Adapté du roman «L’arbre du père» de Judy Pascoe, rebaptisé «The Tree», son nouveau film situe son action en Australie. Avec leur quatre enfants, Dawn (Charlotte Gainsbourg) et Peter (Aden Young) coulent des jours très heureux dans leur maison accolée à un grand figuier. Déménageur de son métier, ce père de famille aimant sillonne les routes australiennes en transbahutant dans un camion des «home sweet home» préfabriquées. Au retour d’un déménagement, Peter décède subitement. Non sans maladresse, Dawn essaye peu à peu de se remettre de cette disparition brutale. Elle finit par lâcher prise, retrouve un travail, peut-être un compagnon. Mais, pour Simone (Morgana Davies), le travail de deuil se révèle autrement ardu. A huit ans, des quatre enfants, elle est sans doute celle qui souffre le plus de l’absence définitive de son père.

En réaction, la petite commence à entretenir avec le figuier une relation très particulière. Elle dit y entendre la voix de son père qui lui parle régulièrement. Bientôt toute la famille se perche dans ses branches. Même s’il se montre incrédule, le garçon commence à régulièrement arroser l’arbre (ce qui est rigoureusement interdit en Australie). Surprise, le végétal se met à croître de façon impressionnante, au point de menacer dangereusement l’espace privé si difficilement reconquis par Dawn. Celle-ci comprendra le message… N’en disons pas plus, sinon que la nature saura récompenser son geste altruiste!

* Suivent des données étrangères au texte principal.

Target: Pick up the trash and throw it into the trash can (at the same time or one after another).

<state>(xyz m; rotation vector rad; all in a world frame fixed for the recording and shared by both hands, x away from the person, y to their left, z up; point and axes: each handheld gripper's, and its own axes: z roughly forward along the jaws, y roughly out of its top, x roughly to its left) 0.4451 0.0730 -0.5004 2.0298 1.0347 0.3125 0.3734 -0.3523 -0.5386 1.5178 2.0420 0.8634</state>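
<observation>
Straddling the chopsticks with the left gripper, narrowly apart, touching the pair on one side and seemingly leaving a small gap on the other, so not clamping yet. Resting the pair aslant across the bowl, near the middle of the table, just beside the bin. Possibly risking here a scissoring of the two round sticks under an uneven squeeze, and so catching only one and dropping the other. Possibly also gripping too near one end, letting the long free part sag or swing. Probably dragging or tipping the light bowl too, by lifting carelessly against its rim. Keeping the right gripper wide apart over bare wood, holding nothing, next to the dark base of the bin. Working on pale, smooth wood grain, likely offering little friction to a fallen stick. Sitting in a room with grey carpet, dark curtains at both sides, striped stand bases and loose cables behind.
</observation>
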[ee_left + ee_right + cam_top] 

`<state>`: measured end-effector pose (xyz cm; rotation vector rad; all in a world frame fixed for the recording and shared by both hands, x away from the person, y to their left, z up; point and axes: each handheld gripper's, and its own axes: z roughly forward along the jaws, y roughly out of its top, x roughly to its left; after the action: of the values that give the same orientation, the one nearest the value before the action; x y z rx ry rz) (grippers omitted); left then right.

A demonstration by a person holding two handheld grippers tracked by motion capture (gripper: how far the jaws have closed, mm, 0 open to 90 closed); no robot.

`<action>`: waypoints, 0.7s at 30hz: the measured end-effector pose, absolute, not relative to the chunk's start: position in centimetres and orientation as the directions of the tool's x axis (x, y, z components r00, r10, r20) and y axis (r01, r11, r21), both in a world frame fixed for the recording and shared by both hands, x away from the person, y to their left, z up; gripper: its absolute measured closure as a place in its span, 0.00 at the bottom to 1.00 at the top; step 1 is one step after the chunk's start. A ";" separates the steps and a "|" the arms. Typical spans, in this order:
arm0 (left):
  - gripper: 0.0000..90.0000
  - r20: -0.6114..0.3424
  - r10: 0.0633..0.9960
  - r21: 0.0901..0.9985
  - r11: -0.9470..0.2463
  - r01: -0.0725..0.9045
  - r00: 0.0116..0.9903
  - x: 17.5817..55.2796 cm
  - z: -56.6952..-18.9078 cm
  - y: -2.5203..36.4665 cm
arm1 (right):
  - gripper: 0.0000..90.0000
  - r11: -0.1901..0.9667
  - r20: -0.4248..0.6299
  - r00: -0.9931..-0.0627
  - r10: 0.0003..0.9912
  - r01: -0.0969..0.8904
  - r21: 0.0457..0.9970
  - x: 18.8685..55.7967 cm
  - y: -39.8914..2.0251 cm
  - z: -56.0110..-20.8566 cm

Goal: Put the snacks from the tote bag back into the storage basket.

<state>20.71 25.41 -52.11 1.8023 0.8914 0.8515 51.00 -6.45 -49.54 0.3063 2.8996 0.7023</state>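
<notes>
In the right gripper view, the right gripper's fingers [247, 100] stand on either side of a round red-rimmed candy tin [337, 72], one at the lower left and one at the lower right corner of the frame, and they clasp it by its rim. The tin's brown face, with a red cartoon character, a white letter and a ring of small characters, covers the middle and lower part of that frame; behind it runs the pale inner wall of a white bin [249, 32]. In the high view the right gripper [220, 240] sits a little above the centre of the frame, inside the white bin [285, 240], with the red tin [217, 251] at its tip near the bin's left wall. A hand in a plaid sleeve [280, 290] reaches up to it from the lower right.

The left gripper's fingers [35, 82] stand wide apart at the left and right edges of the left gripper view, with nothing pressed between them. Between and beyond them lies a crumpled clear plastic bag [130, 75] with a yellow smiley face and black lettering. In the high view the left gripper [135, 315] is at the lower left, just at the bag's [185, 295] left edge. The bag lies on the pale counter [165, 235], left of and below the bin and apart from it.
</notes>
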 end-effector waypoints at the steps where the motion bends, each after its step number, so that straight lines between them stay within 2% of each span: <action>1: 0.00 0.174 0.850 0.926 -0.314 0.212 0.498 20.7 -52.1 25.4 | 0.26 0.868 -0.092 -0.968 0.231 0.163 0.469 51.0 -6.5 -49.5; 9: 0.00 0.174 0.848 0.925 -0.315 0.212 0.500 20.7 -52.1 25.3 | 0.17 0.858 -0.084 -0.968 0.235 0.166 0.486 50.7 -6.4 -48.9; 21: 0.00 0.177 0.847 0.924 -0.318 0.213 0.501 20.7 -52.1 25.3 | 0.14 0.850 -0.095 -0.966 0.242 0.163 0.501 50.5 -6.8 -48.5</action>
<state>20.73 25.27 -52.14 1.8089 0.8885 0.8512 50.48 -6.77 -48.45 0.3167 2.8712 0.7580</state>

Fidèle au roman d’origine, Julie Bertuccelli ne fait aucun distinguo entre réel et imaginaire, chacun entrant à sa manière dans le «jeu de l’arbre», tendant à prouver que tout travail de deuil est un exercice de folie douce, plus ou moins raisonné, comme l’ont souvent fait remarquer les psychologues. Cette belle réussite tient à la manière dont la réalisatrice parvient à faire de la nature un véritable personnage, promouvant cette forme d’animisme intime par laquelle ceux qui restent peuvent survivre et se reconstruire. Sans oublier Charlotte Gainsbourg dont la fragilité intrinsèque sied à merveille au rôle!